» **Work request**
Reproduced exactly, the lines from the start of the material through the line containing "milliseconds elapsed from" should be the whole answer, with pictures excluded.

┄┄┄┄┄┄

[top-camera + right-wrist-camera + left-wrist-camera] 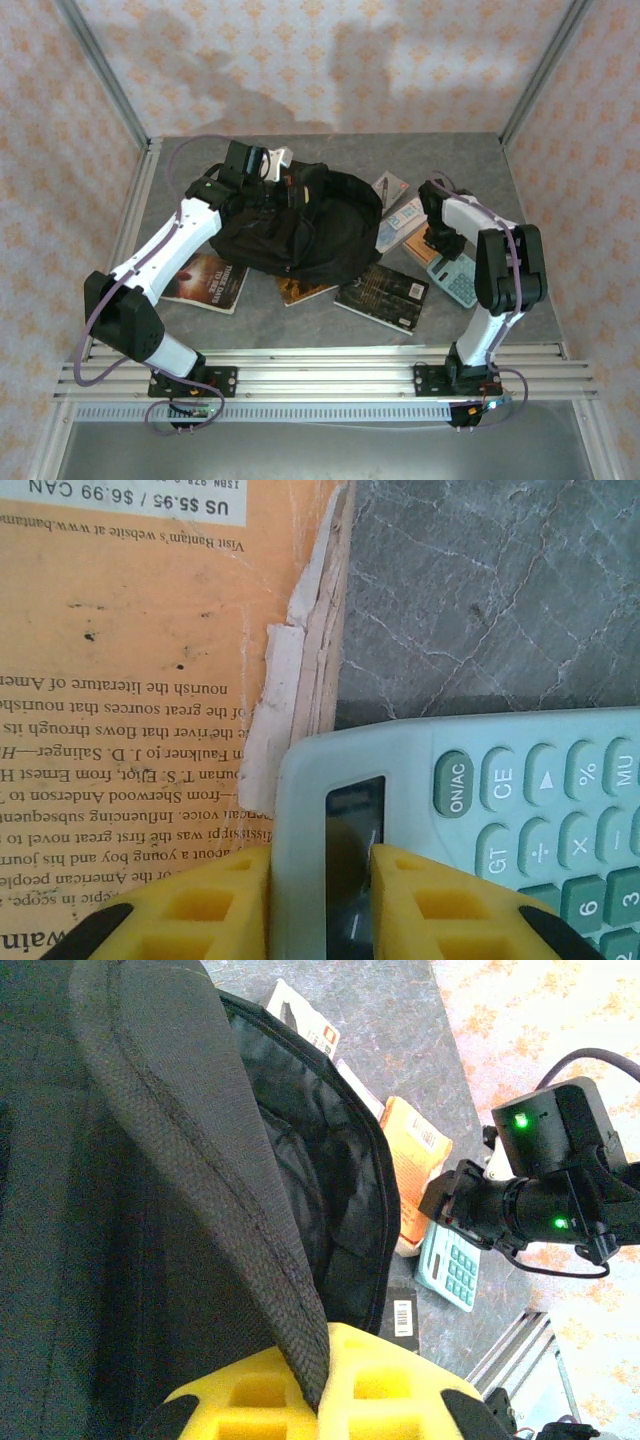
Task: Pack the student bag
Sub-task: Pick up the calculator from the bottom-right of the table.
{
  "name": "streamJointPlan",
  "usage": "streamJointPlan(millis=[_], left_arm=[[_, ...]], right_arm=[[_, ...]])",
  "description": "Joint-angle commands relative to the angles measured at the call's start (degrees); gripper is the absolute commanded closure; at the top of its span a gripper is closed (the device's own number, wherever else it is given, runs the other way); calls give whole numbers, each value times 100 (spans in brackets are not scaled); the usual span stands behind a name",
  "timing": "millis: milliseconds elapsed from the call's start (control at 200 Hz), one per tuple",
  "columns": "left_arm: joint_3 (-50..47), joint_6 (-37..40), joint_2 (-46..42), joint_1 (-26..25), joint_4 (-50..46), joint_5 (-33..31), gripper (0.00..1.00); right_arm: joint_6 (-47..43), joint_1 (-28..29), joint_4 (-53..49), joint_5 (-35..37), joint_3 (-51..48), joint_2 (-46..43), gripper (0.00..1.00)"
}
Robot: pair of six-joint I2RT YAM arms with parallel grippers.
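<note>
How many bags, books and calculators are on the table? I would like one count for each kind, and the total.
Backpack: 1
Books: 6 (red-titled book, brown book partly under the backpack, black book, grey book, pale blue book, orange paperback)
Calculator: 1
Total: 8

The left arm (pixel 168 247) at left and the right arm (pixel 478 340) at right have white links and black joints. Purple cables (pixel 82 350) trail along them. Yellow fingers (pixel 200 910), probably moulded plastic, show square recesses.
</note>
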Motion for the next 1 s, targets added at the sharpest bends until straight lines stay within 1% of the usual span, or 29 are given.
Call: streamJointPlan(millis=[0, 65, 185, 580, 736, 996], left_arm=[[-25, -43, -156, 54, 115, 148, 100], [-25, -43, -155, 62, 107, 140, 100], [-16, -35, -164, 71, 98, 131, 100], [-16, -26, -182, 102, 89, 121, 100], [-7, -26, -190, 97, 89, 135, 100], [-7, -35, -182, 108, 85, 163, 100]], right_arm=[[65, -22, -150, -90, -215, -167, 69], [41, -26, -193, -99, -262, -214, 65], [-20, -23, -280, -127, -350, -333, 61], [-123, -24, -444, -49, -559, -825, 63], [-237, -22, -504, -88, -669, -882, 60], [-277, -24, -284, -288, -801, -507, 58]])
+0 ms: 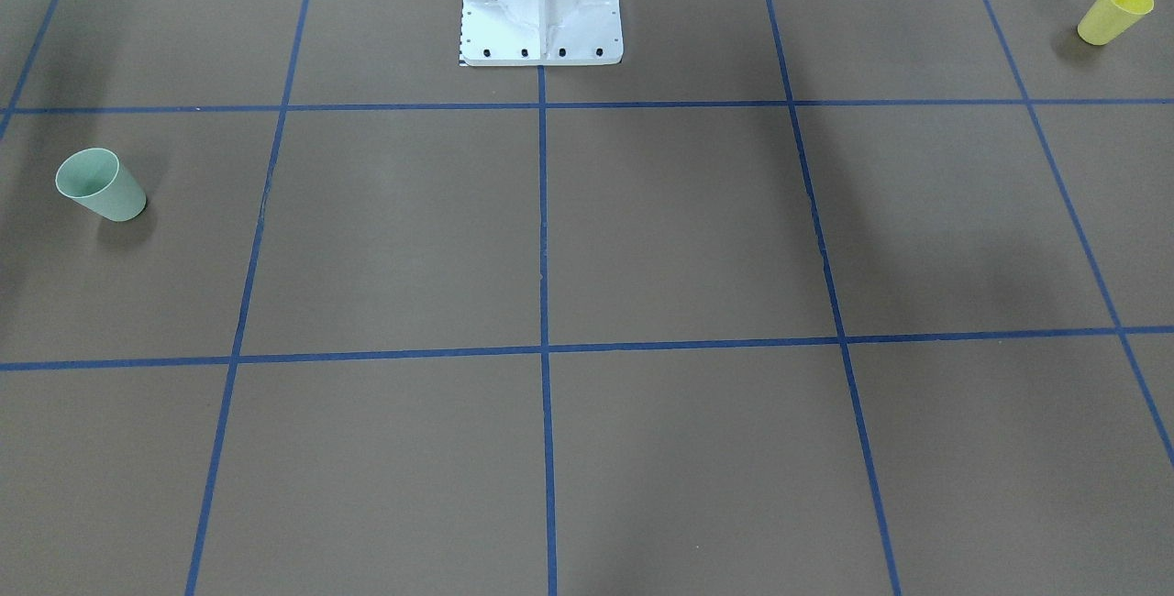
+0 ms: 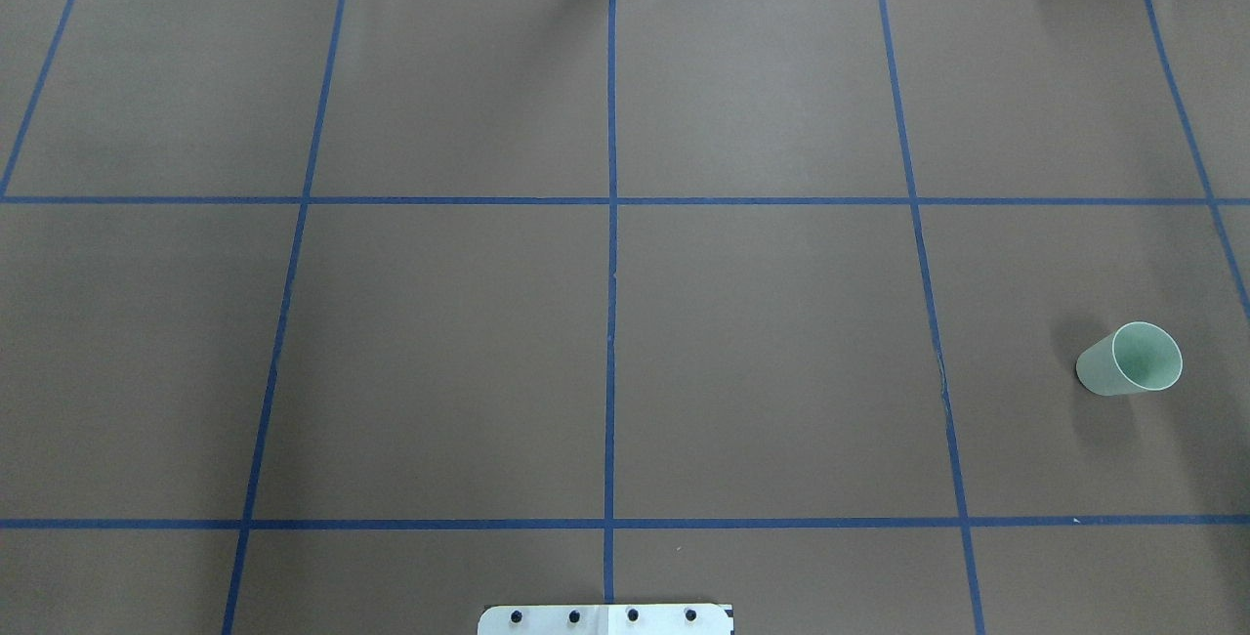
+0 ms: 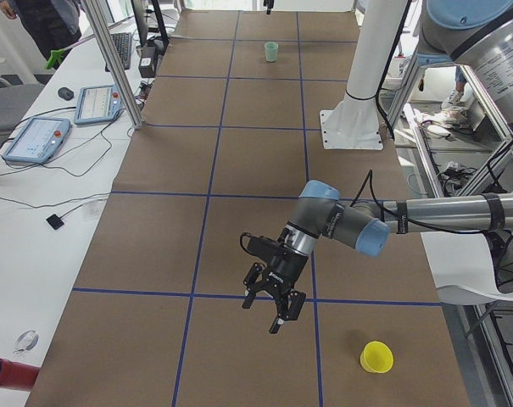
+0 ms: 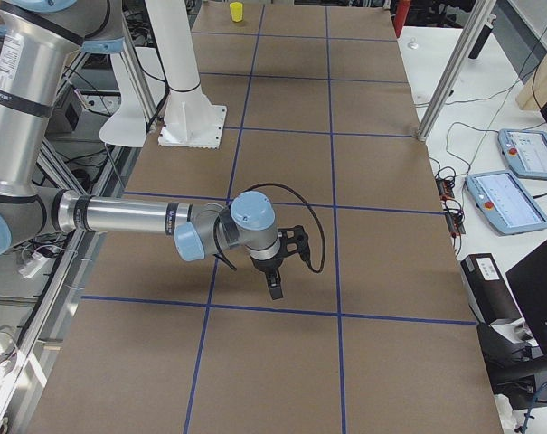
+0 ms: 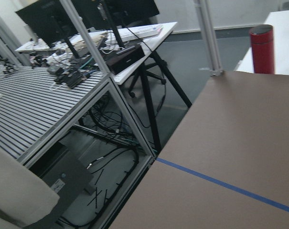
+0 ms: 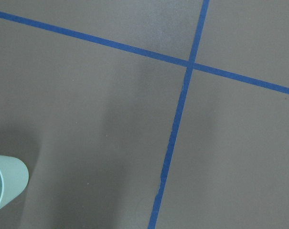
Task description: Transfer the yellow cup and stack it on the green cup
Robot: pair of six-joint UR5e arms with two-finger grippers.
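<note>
yellow cup (image 1: 1114,13) upright, far out to robot base's (image 1: 541,9) left | green cup (image 1: 99,185) upright, far to its right | left gripper (image 3: 269,307), right gripper (image 4: 275,289): opening and hold, cannot tell

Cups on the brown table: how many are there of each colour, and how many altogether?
yellow cup: 1
green cup: 1
Total: 2 cups
</note>
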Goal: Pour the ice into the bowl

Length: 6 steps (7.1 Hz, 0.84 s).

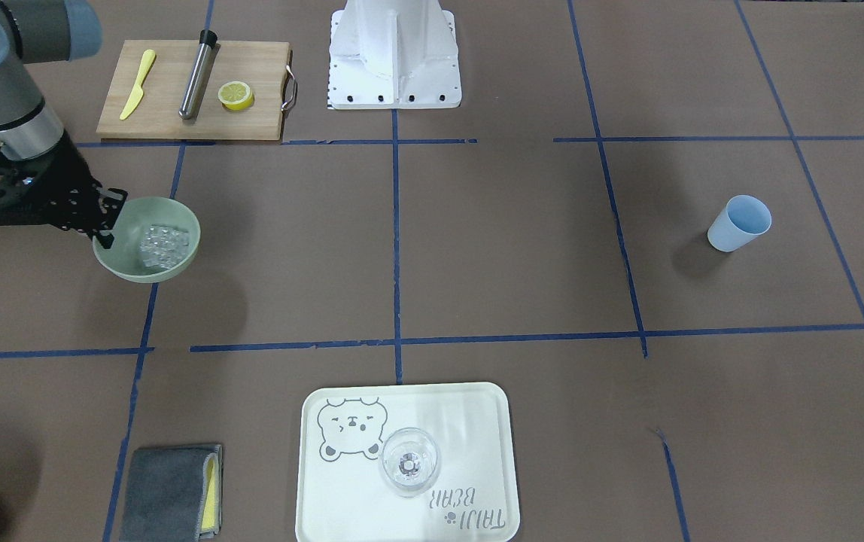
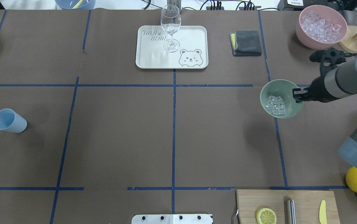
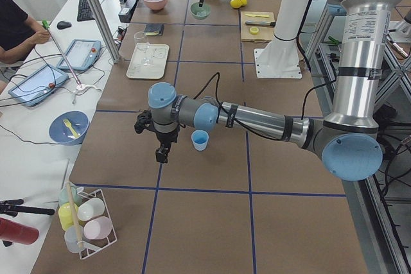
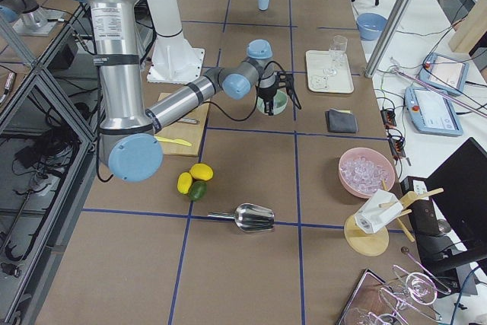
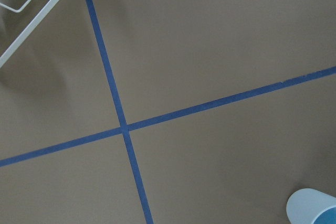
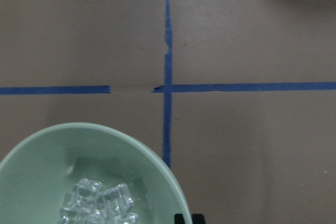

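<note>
1. The ice (image 1: 163, 245) lay as a small heap of clear cubes inside the bowl (image 1: 147, 272). As I judged it, the pouring itself was done. No loose cubes showed on the table (image 1: 477, 248) around the bowl.
2. The bowl did not seem to rest on the table. In both the front-facing and the overhead views its shadow fell apart from it, which I read as the bowl being held in the air.
3. The right gripper (image 1: 106, 220) was clamped on the bowl's rim, on the side towards its own arm. Which finger stood inside the wall could not be told (the right wrist view caught only a dark fingertip at its bottom edge, just beside the rim).
4. Relative to that gripper, the ice sat low in the bowl, just past the fingertips and a little towards the far wall. It was near the fingers but not touching them.
5. What was left, by my judgement, was to set the bowl down level and let go of the rim. A tilt on the way down could spill the cubes.
6. The pink tub (image 2: 303, 34), heaped with more clear pieces, stood farther out on the same side of the table, apart from the bowl.
7. The left gripper (image 3: 163, 152) hung over the table just beside the blue cup (image 3: 200, 140), well apart from the bowl. Whether it was open or closed could not be told.
</note>
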Motion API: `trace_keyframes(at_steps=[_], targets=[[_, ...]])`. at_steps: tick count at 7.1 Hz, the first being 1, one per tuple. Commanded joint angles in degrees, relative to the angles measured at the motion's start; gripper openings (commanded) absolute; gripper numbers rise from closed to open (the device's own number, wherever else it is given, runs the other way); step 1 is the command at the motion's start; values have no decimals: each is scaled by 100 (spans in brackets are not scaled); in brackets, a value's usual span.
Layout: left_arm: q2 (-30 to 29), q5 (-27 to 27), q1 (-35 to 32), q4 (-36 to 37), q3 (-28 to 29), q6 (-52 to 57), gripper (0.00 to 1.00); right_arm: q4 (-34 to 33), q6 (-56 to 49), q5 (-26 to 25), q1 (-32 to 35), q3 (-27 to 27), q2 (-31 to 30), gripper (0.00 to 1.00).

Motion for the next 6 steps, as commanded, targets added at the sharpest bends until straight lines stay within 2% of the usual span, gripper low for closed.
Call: trace_keyframes(at_steps=[1,3,5,6], targets=[[44,-37,-24,-6,12,-3,100,636,-248,426,246,-522,-751,0],[44,-37,-24,-6,12,-3,100,619,-283,508,325,-752,-796,0],[44,-37,-24,-6,12,-3,100,628,-449,526,570,-762,-971,0],[44,-37,-15,-6,12,-3,100,584,-485,526,597,-832,-981,39]])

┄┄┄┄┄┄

» **Answer to the exercise**
[top-camera + right-wrist-camera + left-wrist-camera] 
Task: Pack the student bag
Sub-task: Pick up the calculator from the bottom-right of the table.
{
  "name": "streamJointPlan",
  "usage": "streamJointPlan(millis=[_], left_arm=[[_, ...]], right_arm=[[_, ...]])",
  "description": "Joint-angle commands relative to the angles measured at the call's start (degrees); gripper is the absolute commanded closure; at the top of its span a gripper is closed (the device's own number, wherever else it is given, runs the other way); calls give whole numbers, each value times 100 (spans in brackets are not scaled); the usual span stands behind a name",
  "timing": "millis: milliseconds elapsed from the call's start (control at 200 Hz), one per tuple",

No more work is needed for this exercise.